→ **Exercise requirements**
Say how many lines below hold the word "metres"; give the number by itself.

(Recorded data)
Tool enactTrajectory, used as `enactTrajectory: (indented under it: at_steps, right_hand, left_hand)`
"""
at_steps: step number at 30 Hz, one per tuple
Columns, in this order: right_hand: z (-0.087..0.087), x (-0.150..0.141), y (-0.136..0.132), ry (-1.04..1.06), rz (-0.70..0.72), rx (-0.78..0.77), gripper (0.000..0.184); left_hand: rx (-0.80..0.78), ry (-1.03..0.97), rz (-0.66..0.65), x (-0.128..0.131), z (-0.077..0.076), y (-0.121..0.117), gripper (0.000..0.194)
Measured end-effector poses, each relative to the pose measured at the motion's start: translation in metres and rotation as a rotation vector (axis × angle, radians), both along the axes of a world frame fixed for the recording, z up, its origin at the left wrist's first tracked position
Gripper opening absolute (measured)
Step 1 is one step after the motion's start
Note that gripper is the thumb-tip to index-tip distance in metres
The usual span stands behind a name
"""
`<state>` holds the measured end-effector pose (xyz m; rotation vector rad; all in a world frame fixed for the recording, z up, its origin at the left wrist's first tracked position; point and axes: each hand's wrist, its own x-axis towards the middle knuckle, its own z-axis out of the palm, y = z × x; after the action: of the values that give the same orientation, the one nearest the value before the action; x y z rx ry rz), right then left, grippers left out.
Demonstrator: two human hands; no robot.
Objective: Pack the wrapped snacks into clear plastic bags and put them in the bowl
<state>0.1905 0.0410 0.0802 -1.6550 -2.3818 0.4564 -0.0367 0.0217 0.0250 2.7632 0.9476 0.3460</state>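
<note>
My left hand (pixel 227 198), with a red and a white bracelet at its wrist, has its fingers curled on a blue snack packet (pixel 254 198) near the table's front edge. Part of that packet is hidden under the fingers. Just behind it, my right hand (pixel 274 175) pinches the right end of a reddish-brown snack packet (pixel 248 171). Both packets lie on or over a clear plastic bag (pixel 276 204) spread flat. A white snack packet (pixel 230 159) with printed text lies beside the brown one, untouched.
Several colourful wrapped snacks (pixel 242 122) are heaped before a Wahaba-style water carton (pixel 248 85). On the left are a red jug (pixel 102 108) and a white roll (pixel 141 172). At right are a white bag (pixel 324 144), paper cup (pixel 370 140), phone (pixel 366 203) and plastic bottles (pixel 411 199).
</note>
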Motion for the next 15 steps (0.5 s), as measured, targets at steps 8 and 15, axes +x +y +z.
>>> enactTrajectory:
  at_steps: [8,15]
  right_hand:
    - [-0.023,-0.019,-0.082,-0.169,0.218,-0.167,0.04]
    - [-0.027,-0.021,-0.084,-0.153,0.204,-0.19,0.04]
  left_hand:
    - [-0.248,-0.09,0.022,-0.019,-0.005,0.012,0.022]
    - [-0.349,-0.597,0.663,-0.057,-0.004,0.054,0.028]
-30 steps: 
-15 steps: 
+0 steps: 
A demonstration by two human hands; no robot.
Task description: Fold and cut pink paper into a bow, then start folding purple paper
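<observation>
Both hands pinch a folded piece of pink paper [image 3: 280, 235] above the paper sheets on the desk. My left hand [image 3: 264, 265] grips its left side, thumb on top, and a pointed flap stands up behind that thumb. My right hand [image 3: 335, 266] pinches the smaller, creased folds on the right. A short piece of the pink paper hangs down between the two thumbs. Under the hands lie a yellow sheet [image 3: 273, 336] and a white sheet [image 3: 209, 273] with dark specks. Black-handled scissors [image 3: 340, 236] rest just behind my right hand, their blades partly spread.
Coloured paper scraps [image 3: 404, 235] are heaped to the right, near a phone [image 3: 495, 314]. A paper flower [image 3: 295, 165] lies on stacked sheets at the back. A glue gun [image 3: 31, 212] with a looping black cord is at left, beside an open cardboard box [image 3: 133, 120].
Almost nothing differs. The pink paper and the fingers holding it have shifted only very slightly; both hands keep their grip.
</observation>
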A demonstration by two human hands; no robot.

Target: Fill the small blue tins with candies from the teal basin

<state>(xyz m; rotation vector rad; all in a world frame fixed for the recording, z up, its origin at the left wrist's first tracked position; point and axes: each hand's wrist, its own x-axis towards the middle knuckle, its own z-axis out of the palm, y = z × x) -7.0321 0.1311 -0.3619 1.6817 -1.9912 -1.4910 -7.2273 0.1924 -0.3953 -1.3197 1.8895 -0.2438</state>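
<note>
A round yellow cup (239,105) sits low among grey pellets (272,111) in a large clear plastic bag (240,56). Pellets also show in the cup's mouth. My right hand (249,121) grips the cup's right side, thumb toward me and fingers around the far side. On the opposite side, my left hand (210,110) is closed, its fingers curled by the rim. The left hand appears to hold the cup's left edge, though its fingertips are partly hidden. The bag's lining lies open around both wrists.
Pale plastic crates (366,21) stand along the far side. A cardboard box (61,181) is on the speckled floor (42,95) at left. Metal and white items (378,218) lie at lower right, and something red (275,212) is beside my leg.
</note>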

→ **Answer section**
2